I am doing 3 loads of laundry today.
Yesterday I did one load of laundry.
Tomorrow I’ll probably do another load of laundry.
And so it goes.
Is this what life is about?
80%, or even 90% of what I do is repetitive. What I accomplished today will have to be done again tomorrow. It doesn’t seem like I am getting ahead. Is maintaining life all there is to life?
I heard it said that life is a tapestry. We live our lives looking at the back of the tapestry where the knots and the loose ends do not look like anything. But when you look at the front, every stitch and every knot contributed to the beautifully woven complete picture.
It seems to me that life must be more than the sum of its parts.
I am thinking about this because I am feeling a bit discouraged today. Why should I continue doing certain things? What is the point? Does it make any difference? It is a fact that life will go on without me, so why should I bother?
As I think about the parable of the talents in Matthew 25, I saw it in a way I never thought of before.
Just as the talents in the parable were given to the servants and did not belong to them, so my life is not my own.
Is my life a 5-talent life, or a 10-talent life? That is not for me to decide.
I came to the realization that it is not for me to judge the significance of my life.

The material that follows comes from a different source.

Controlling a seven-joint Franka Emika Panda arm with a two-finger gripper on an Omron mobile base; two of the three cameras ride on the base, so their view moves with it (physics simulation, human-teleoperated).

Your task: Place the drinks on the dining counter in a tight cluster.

My responsibility is to choose to do the right thing whenever it is within my control.
Whenever possible, I am to be obedient to God in everything he’s given me – do my best at work, do my best in getting the laundry done, do my best in raising my children and taking care of my husband. Doing laundry is all a part of being faithful with what’s been given me to do.
Then I imagine if I don’t do the laundry….not a pretty sight…or smell.
Perhaps the routine maintenance is a very vital part of life afterall…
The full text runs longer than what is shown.